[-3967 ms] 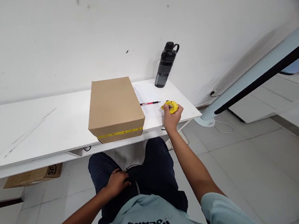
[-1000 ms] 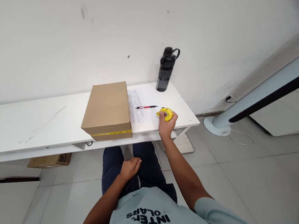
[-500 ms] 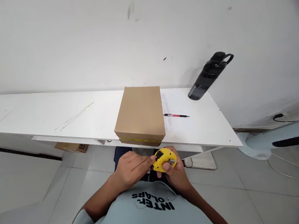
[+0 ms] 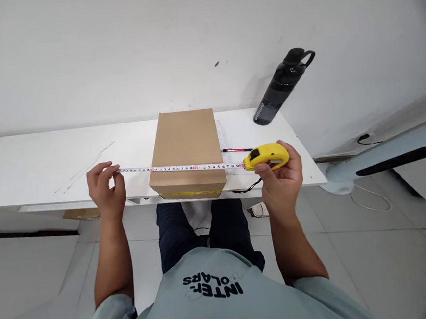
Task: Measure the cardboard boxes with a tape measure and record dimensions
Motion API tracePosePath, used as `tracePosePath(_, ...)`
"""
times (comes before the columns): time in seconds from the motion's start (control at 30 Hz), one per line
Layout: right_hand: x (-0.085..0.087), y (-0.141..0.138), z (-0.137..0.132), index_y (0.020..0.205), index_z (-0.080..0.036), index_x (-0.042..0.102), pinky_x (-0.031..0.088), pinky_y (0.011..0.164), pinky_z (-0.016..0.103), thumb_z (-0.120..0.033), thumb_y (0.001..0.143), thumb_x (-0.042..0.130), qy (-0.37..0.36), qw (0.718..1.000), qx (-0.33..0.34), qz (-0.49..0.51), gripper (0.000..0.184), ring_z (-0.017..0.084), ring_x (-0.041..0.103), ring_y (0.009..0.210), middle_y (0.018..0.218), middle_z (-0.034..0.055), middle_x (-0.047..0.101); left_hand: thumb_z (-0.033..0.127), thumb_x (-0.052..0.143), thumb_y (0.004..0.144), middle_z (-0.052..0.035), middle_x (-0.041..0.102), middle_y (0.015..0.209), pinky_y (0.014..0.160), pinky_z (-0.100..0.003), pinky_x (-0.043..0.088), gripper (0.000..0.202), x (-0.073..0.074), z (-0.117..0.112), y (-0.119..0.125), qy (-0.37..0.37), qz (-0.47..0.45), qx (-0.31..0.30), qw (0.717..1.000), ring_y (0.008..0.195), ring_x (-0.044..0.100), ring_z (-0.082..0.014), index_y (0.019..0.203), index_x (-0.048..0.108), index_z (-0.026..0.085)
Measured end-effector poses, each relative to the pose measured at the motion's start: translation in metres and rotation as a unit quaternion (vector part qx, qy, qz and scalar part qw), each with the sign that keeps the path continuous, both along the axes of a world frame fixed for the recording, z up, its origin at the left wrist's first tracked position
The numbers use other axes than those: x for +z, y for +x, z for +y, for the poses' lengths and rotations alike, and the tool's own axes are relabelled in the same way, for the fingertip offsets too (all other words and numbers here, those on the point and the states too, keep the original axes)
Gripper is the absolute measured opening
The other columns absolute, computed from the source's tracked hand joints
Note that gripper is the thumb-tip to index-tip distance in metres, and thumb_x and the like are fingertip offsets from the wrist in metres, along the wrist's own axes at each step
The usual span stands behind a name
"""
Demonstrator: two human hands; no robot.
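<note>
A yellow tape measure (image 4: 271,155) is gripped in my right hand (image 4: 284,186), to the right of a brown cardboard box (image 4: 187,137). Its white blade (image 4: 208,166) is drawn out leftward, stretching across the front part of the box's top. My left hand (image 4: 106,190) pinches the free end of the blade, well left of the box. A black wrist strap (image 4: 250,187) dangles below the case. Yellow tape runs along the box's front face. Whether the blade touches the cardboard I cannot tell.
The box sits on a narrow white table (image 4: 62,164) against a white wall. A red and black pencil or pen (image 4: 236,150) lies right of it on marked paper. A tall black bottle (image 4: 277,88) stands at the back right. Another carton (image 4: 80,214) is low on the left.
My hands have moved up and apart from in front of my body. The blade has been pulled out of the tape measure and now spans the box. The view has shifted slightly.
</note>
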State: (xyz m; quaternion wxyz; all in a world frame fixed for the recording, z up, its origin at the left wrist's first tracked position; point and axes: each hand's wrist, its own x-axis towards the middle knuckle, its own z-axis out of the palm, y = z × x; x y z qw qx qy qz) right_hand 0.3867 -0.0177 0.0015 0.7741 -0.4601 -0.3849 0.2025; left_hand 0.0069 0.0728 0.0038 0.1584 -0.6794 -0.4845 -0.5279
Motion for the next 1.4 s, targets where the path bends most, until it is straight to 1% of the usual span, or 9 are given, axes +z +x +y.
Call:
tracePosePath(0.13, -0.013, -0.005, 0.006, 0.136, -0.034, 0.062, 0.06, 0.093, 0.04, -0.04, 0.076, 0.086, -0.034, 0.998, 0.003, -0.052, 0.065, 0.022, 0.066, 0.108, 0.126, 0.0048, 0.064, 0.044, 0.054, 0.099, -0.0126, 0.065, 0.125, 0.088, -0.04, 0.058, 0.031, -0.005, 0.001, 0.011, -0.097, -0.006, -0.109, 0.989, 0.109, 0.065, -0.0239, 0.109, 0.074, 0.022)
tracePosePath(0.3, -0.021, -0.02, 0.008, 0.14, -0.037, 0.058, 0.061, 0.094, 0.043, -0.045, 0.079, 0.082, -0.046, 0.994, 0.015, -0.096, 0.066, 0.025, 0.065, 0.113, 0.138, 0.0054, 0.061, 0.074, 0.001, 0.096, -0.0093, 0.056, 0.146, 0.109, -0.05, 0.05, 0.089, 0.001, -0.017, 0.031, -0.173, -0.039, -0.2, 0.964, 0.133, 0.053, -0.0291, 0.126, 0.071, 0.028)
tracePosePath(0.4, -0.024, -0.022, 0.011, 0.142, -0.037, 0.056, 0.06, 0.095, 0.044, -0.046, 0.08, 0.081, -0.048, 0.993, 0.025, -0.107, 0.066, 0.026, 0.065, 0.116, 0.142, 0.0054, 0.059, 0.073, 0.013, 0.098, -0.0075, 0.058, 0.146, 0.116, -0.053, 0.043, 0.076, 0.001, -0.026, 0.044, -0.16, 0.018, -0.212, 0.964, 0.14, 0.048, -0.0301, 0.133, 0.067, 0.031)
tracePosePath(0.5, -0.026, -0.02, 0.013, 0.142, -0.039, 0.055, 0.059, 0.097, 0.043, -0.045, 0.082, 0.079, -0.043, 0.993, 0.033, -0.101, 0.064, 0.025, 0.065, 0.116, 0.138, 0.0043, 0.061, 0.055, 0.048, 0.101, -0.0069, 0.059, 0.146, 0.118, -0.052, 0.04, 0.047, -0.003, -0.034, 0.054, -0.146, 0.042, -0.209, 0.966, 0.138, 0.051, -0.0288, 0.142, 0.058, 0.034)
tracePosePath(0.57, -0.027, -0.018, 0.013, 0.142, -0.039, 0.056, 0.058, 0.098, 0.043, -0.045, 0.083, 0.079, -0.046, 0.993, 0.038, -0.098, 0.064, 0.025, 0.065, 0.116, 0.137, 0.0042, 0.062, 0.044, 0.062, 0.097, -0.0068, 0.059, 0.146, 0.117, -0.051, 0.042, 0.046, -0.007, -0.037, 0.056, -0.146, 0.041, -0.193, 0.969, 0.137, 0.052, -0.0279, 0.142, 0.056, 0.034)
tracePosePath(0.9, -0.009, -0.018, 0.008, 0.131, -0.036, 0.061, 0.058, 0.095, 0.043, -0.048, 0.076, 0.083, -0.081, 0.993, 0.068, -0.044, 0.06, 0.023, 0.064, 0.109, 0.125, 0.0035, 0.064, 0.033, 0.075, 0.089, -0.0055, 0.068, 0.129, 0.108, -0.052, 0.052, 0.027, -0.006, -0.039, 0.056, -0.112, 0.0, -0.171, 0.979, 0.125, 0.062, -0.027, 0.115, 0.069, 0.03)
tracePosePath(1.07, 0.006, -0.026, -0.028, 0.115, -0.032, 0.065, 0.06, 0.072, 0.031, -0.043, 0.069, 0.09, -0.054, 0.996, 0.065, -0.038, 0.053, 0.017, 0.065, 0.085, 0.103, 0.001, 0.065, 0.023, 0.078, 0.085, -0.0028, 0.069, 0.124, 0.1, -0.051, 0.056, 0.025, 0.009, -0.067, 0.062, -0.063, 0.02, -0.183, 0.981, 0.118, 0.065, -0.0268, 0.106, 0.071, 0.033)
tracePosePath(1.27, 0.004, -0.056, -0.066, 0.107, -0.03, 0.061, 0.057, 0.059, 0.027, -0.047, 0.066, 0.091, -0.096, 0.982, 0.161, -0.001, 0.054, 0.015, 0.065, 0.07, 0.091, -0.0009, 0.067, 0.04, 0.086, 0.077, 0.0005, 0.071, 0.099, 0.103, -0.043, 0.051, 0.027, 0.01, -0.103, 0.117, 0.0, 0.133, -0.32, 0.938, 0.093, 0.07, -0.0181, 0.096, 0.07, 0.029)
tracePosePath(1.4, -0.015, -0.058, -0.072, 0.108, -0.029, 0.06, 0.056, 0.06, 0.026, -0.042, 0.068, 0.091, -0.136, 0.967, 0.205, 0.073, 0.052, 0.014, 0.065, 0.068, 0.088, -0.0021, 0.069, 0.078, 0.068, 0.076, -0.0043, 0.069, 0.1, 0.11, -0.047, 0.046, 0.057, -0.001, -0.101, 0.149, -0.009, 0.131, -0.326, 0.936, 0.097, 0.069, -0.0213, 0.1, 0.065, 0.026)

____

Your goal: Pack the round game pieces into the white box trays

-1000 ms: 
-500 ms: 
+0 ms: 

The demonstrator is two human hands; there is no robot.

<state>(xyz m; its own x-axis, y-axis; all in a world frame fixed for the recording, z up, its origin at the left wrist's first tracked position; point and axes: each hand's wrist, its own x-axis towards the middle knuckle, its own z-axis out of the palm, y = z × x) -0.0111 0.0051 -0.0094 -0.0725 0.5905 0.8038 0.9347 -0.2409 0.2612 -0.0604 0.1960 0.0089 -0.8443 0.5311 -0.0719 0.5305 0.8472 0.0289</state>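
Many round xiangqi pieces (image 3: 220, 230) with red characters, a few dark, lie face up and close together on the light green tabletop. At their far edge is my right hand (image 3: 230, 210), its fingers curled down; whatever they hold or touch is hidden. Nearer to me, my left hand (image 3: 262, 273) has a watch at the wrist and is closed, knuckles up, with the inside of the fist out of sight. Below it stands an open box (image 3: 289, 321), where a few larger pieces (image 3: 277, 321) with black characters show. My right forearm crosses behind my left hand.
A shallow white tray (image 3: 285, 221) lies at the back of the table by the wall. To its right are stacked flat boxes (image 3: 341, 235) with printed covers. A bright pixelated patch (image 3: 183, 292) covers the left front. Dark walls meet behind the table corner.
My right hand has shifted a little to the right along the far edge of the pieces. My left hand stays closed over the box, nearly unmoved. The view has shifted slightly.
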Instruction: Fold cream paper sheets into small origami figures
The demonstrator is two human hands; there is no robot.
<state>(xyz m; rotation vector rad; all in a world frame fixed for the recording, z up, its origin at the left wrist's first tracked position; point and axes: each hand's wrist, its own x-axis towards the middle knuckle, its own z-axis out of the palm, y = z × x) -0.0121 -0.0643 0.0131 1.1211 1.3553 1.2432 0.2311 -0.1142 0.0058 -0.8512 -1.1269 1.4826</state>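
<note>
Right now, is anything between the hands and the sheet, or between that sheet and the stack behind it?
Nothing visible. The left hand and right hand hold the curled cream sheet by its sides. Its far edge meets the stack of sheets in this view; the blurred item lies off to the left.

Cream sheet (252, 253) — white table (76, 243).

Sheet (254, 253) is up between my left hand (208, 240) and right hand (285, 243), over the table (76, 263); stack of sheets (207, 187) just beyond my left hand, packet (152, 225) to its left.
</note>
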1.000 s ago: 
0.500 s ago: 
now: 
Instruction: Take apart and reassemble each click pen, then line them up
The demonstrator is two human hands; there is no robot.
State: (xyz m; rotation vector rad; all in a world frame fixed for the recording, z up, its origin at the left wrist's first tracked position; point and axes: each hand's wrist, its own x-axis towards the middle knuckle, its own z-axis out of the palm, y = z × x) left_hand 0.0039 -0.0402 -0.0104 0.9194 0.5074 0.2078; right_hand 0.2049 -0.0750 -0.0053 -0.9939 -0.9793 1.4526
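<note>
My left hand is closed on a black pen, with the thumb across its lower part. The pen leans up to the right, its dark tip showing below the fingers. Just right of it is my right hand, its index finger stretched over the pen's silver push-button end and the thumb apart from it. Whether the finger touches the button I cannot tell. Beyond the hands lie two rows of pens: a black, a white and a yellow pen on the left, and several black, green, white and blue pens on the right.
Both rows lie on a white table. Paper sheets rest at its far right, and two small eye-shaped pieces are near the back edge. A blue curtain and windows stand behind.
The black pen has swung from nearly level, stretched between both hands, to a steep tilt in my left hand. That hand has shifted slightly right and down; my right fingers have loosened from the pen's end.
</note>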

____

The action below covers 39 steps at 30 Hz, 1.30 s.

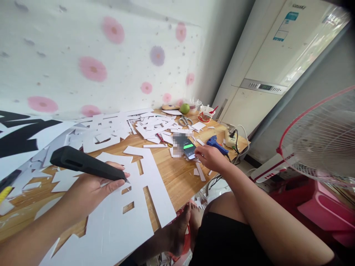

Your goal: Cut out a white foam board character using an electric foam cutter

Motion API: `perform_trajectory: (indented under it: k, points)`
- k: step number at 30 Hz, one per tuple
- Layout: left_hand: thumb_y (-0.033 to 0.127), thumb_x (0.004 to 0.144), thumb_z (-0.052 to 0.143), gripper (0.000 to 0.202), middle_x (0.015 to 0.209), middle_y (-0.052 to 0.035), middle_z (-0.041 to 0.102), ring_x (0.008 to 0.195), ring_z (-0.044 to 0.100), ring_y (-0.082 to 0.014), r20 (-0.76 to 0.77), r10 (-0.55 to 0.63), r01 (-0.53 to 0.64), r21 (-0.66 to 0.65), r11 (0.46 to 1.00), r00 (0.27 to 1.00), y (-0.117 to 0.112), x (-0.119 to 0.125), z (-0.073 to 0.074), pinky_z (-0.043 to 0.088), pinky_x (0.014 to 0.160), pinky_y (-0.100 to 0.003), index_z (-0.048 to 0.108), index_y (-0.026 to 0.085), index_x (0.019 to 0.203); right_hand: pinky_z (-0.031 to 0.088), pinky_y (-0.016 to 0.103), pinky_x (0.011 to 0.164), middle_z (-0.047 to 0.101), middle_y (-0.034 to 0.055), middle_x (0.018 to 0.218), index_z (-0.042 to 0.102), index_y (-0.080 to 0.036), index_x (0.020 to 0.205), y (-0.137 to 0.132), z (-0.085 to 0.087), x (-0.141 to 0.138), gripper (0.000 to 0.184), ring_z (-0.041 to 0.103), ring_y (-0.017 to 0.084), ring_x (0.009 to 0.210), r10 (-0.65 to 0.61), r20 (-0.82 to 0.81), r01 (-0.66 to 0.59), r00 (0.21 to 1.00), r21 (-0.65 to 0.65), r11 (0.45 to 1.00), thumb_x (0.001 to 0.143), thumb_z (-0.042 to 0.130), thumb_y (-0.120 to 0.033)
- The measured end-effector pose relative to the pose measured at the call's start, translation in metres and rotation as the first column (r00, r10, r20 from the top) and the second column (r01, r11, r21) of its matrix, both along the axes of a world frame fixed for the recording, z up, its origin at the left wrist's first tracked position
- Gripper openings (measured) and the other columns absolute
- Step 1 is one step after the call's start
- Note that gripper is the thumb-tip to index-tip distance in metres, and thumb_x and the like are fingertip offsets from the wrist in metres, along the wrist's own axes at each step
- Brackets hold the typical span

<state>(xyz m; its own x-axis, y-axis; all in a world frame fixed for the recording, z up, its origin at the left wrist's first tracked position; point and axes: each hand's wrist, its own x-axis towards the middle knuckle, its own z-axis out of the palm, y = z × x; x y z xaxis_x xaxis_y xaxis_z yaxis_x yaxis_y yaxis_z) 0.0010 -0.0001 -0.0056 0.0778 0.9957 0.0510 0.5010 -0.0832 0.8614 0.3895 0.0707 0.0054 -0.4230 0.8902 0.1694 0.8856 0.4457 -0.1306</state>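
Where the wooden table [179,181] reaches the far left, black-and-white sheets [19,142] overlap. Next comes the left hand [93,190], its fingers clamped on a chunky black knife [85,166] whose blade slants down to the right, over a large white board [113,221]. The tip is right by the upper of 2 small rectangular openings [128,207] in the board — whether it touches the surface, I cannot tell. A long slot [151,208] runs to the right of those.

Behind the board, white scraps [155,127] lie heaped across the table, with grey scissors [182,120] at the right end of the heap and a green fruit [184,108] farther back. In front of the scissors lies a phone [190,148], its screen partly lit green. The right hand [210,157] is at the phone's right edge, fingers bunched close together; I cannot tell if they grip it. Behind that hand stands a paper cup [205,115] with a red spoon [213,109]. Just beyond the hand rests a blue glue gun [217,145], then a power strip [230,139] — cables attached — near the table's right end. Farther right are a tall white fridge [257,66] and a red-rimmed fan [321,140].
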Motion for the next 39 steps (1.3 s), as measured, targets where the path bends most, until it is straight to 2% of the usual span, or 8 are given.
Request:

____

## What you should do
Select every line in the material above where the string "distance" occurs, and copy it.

## Exercise output
Note that gripper is the thumb-tip to index-tip distance in metres, and thumb_x and the like are fingertip offsets from the wrist in metres, along the wrist's own axes at each step
- Note that gripper is the thumb-tip to index-tip distance in metres, and thumb_x and the like are fingertip offsets from the wrist in metres, along the wrist's own axes at each step

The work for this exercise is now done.